● **WORK TASK**:
Wherever a line in the data holds the word "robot", pull that line out.

● **EXTRACTED ENTRIES**:

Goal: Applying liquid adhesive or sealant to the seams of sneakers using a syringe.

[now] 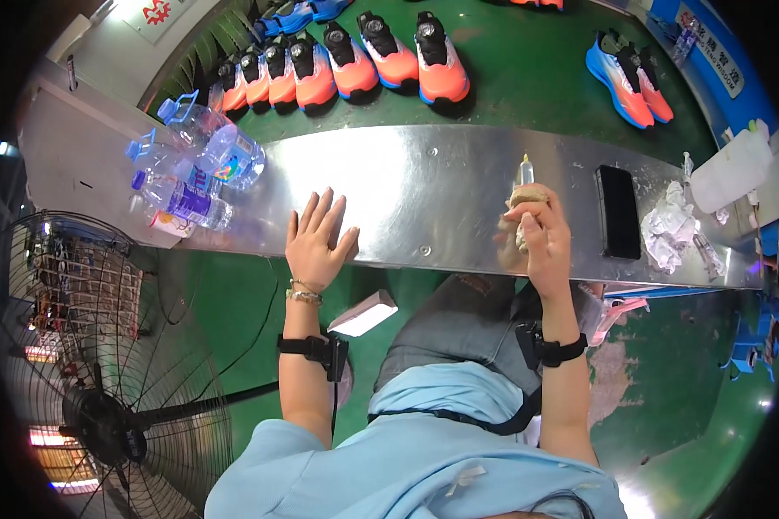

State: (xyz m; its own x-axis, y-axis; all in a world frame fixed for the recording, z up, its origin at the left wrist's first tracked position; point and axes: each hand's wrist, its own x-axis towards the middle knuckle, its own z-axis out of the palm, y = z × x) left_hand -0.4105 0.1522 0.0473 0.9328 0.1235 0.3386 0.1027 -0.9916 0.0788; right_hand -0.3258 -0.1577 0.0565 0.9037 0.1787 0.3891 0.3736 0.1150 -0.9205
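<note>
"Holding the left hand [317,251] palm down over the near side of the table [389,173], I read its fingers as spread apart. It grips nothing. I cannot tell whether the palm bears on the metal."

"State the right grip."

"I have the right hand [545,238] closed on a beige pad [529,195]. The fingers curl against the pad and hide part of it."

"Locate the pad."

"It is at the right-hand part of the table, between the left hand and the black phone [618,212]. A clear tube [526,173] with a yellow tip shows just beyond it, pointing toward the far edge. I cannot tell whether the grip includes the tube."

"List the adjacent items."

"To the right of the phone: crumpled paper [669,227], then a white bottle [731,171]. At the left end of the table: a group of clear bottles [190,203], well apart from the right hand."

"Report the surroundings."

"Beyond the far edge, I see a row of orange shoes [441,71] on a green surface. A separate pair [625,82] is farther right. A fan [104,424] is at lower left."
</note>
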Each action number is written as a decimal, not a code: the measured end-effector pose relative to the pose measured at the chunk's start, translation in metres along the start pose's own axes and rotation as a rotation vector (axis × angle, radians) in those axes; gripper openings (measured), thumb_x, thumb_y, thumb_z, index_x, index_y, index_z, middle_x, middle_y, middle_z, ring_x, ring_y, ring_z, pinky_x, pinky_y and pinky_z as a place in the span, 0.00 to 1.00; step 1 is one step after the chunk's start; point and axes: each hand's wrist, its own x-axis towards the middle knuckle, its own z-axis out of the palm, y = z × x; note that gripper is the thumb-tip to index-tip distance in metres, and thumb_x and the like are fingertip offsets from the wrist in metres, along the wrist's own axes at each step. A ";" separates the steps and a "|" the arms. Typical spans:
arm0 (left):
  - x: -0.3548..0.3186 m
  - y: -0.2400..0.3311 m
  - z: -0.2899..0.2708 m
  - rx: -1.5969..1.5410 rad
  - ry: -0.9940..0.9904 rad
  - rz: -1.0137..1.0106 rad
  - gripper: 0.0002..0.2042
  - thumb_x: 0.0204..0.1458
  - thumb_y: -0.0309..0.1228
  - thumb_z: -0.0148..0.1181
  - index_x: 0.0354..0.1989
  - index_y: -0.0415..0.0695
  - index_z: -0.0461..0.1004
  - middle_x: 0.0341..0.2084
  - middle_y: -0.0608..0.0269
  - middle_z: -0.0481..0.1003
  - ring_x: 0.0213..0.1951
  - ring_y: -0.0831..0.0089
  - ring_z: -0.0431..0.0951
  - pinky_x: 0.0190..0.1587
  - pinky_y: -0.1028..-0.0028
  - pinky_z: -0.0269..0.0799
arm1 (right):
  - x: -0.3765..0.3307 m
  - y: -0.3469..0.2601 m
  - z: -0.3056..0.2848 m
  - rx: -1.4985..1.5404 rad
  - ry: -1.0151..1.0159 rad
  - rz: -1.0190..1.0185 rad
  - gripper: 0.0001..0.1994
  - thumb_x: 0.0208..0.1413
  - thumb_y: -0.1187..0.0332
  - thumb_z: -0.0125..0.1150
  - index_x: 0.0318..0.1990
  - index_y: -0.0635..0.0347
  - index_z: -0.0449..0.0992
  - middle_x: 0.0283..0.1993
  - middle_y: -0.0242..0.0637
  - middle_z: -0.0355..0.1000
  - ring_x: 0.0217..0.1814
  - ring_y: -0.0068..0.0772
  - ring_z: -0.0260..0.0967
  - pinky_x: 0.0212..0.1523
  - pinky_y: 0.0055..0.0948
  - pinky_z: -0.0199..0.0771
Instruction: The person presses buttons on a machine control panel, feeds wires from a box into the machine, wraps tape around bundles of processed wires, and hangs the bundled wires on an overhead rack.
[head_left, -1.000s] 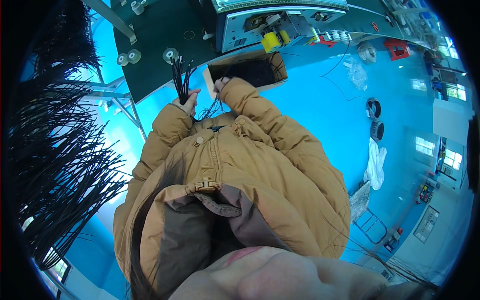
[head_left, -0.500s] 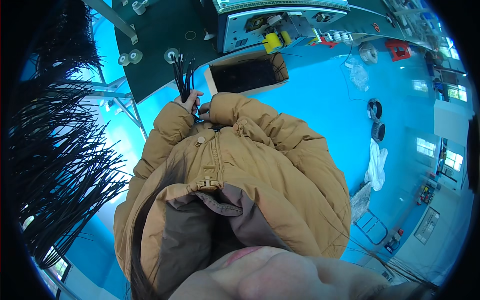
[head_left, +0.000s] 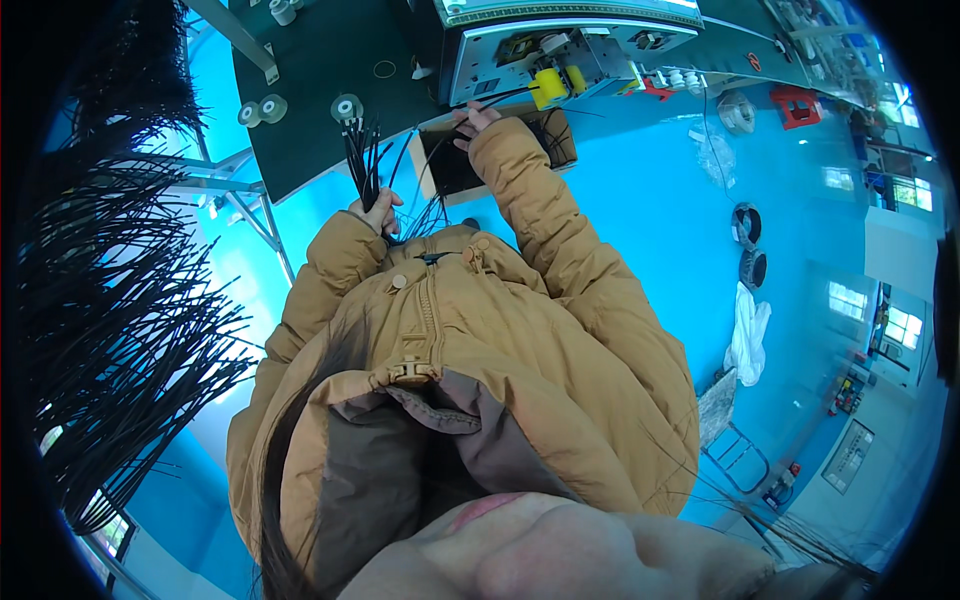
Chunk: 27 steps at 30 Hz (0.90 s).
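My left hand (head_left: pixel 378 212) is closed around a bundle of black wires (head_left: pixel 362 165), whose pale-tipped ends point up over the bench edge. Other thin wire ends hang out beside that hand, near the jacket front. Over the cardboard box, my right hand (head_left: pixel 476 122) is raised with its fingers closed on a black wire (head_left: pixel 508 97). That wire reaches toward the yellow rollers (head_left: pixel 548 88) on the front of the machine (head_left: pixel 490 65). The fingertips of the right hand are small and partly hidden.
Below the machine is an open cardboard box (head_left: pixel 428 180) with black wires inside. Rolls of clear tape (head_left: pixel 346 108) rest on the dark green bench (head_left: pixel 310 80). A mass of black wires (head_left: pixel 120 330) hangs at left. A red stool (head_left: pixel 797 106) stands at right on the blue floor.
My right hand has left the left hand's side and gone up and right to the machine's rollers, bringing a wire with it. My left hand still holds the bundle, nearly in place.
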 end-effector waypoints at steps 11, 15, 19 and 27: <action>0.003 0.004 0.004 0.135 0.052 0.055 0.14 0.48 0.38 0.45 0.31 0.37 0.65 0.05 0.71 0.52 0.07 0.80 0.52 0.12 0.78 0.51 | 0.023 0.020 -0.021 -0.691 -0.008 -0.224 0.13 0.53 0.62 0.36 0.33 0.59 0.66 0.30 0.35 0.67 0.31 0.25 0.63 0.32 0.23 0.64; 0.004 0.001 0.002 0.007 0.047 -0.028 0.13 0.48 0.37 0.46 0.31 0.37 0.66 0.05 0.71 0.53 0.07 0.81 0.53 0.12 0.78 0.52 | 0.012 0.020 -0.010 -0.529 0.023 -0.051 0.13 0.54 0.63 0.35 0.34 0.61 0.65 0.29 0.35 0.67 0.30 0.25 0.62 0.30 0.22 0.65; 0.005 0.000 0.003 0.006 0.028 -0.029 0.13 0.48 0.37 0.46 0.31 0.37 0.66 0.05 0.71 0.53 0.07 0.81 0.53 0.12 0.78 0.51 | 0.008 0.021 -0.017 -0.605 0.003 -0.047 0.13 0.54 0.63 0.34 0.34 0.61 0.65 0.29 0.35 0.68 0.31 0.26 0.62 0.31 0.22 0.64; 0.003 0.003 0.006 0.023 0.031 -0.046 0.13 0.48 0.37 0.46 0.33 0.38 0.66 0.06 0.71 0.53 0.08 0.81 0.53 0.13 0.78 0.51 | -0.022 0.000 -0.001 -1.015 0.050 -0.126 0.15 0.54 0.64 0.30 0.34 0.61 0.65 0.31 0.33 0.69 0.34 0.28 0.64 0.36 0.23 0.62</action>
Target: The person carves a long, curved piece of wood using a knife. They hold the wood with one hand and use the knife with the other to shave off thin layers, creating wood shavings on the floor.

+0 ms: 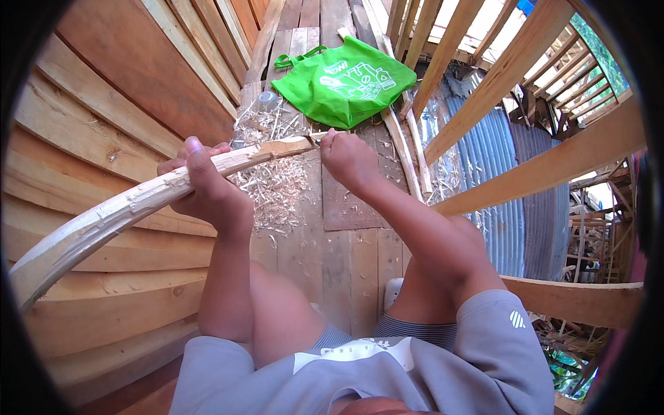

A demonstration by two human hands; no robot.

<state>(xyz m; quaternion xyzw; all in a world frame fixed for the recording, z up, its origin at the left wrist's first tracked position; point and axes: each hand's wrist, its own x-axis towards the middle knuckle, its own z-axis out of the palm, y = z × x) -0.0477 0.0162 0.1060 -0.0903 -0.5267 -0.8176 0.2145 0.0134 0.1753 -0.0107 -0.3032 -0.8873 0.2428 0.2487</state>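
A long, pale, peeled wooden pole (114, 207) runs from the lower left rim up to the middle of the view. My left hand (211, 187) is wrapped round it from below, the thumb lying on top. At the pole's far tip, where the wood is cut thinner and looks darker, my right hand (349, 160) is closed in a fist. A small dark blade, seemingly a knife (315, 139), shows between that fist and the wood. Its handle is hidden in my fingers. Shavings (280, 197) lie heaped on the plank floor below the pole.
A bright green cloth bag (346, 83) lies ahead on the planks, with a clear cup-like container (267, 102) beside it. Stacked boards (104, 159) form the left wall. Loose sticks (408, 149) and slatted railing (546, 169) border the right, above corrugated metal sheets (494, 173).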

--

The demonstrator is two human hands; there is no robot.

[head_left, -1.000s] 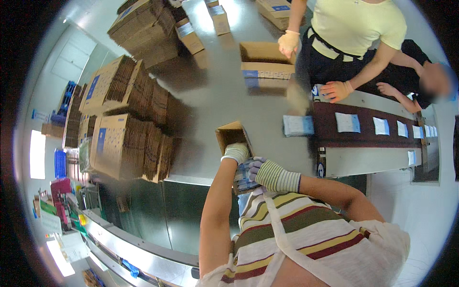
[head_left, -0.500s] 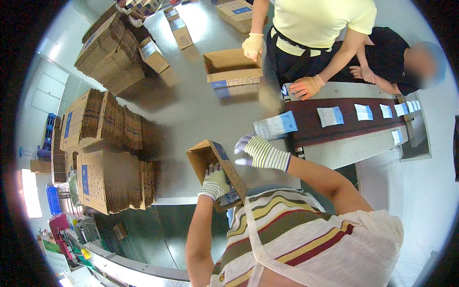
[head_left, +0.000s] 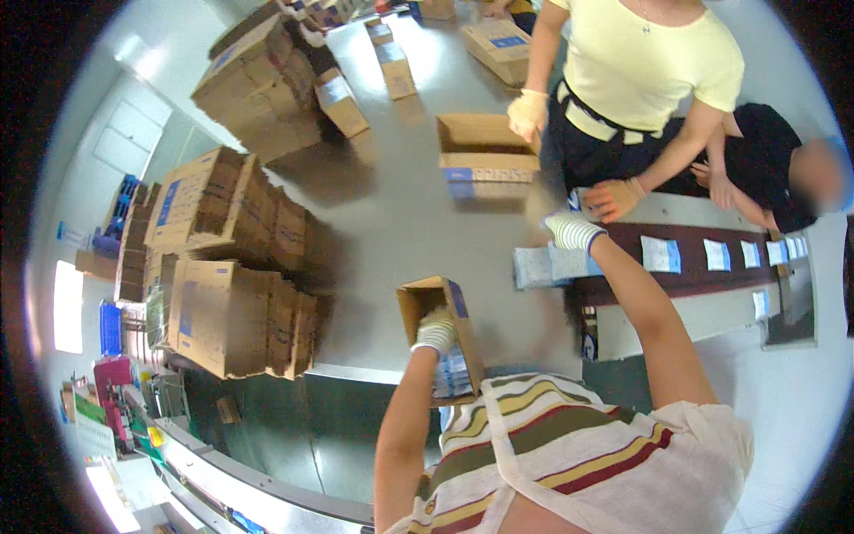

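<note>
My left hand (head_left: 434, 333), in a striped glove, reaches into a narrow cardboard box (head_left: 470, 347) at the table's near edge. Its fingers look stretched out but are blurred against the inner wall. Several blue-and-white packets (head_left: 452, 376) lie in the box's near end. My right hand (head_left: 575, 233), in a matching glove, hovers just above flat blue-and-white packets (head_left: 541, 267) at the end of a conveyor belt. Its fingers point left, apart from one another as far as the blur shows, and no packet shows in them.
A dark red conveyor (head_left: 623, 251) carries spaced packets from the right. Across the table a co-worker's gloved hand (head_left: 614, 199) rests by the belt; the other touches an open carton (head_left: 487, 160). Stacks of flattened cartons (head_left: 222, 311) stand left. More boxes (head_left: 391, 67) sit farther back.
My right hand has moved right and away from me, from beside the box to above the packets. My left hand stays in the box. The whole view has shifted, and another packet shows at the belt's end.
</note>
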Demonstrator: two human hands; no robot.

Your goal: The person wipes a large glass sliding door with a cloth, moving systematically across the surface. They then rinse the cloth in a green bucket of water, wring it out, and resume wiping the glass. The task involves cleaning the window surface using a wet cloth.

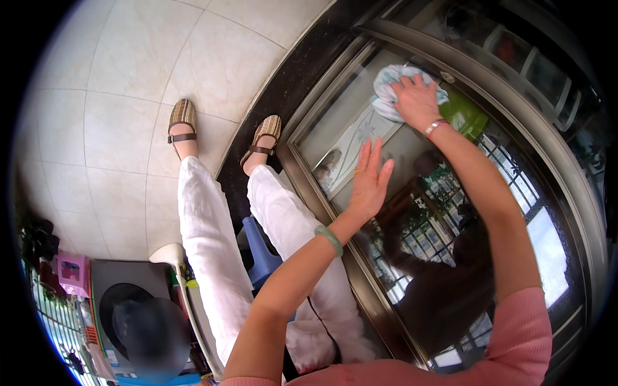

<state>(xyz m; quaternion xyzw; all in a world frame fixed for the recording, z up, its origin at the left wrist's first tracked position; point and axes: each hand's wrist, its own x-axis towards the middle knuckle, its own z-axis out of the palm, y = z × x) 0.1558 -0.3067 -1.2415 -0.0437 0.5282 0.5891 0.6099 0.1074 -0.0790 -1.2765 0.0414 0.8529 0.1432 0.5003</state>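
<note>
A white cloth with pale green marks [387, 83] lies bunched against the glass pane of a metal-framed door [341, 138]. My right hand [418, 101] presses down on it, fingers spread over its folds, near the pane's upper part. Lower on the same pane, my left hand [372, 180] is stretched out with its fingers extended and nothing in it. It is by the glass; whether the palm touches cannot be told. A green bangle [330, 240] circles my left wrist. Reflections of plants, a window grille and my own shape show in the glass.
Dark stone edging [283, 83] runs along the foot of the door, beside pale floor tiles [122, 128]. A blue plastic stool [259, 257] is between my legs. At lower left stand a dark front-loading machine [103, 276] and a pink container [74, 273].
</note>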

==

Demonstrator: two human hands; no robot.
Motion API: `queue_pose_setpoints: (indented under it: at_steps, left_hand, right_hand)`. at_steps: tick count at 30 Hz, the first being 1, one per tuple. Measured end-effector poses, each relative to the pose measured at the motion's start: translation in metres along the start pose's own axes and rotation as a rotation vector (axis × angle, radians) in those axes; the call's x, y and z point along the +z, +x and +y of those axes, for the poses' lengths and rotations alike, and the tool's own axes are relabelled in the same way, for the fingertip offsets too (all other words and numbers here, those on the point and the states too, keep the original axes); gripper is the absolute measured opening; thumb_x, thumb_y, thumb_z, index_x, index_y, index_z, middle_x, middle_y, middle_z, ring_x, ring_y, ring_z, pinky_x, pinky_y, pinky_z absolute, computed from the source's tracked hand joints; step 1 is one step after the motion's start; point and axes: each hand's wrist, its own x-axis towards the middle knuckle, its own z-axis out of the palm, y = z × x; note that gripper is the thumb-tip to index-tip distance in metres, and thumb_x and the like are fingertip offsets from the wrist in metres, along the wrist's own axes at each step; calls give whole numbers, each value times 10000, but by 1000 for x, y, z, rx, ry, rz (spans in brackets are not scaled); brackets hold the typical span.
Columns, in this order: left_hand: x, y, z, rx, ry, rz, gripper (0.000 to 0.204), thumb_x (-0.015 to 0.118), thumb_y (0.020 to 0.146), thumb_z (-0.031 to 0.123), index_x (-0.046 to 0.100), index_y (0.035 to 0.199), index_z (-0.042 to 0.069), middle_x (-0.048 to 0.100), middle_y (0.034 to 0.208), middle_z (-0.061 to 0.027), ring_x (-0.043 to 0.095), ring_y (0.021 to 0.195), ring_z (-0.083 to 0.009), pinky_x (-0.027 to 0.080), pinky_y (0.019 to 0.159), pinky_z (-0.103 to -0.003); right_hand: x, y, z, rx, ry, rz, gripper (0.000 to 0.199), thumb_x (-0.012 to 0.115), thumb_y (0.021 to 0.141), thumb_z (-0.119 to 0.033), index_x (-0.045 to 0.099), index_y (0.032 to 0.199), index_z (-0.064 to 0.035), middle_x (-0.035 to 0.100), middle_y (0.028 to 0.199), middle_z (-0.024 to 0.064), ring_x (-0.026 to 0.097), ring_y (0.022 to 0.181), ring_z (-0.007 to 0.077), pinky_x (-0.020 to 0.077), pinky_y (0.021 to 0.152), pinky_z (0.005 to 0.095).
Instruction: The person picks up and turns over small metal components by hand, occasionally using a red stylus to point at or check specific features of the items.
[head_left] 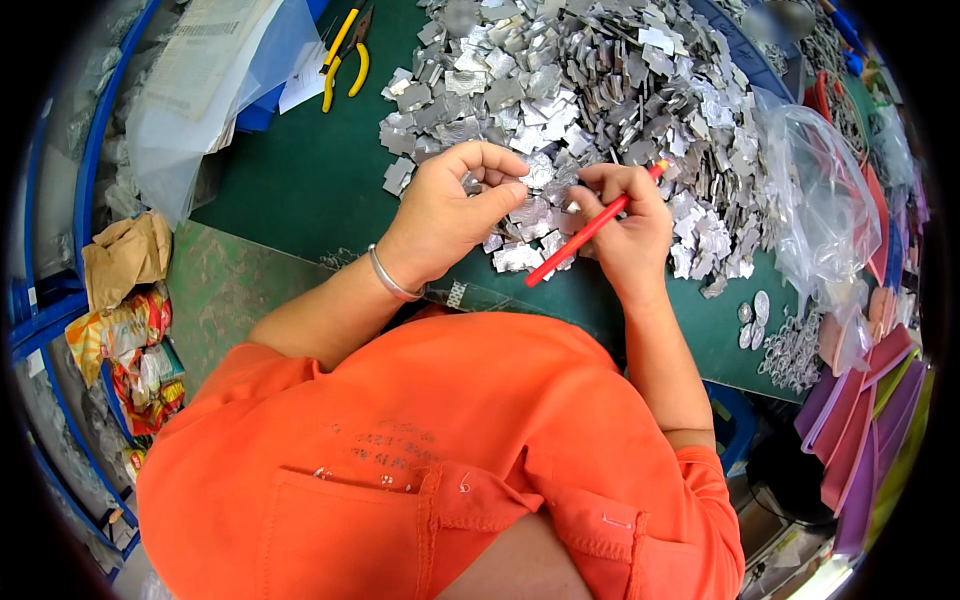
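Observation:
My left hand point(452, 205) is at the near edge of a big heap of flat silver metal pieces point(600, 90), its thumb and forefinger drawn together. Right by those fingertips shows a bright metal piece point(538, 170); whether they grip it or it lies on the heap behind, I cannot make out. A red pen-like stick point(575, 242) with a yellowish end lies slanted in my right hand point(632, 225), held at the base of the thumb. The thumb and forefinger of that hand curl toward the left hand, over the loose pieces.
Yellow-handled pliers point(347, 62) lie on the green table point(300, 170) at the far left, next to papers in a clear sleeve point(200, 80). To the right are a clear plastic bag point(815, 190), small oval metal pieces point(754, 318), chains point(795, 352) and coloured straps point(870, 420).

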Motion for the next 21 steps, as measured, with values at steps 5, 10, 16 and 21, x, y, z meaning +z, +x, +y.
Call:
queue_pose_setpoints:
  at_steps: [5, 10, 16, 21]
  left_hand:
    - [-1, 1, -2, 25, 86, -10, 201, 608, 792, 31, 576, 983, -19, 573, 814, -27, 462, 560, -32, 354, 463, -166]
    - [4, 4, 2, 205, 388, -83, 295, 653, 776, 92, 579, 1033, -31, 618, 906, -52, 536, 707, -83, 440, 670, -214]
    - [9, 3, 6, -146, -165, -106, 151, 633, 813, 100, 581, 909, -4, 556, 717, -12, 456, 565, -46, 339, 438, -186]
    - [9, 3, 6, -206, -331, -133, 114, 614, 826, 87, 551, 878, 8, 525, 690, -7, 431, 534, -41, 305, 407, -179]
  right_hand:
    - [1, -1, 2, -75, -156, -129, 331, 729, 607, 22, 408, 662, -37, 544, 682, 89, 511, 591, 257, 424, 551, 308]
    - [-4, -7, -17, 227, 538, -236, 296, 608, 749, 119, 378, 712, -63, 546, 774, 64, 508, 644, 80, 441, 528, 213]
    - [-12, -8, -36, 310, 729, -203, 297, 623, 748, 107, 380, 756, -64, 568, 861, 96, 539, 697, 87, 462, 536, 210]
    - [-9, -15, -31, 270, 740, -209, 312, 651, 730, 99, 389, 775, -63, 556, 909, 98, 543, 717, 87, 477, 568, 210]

● **YOUR SOLUTION**:
A demonstration by two human hands; no robot.
The demonstrator is two human hands; there is no robot.
Demonstrator: two human hands; no robot.
Demonstrator: two human hands; no robot.

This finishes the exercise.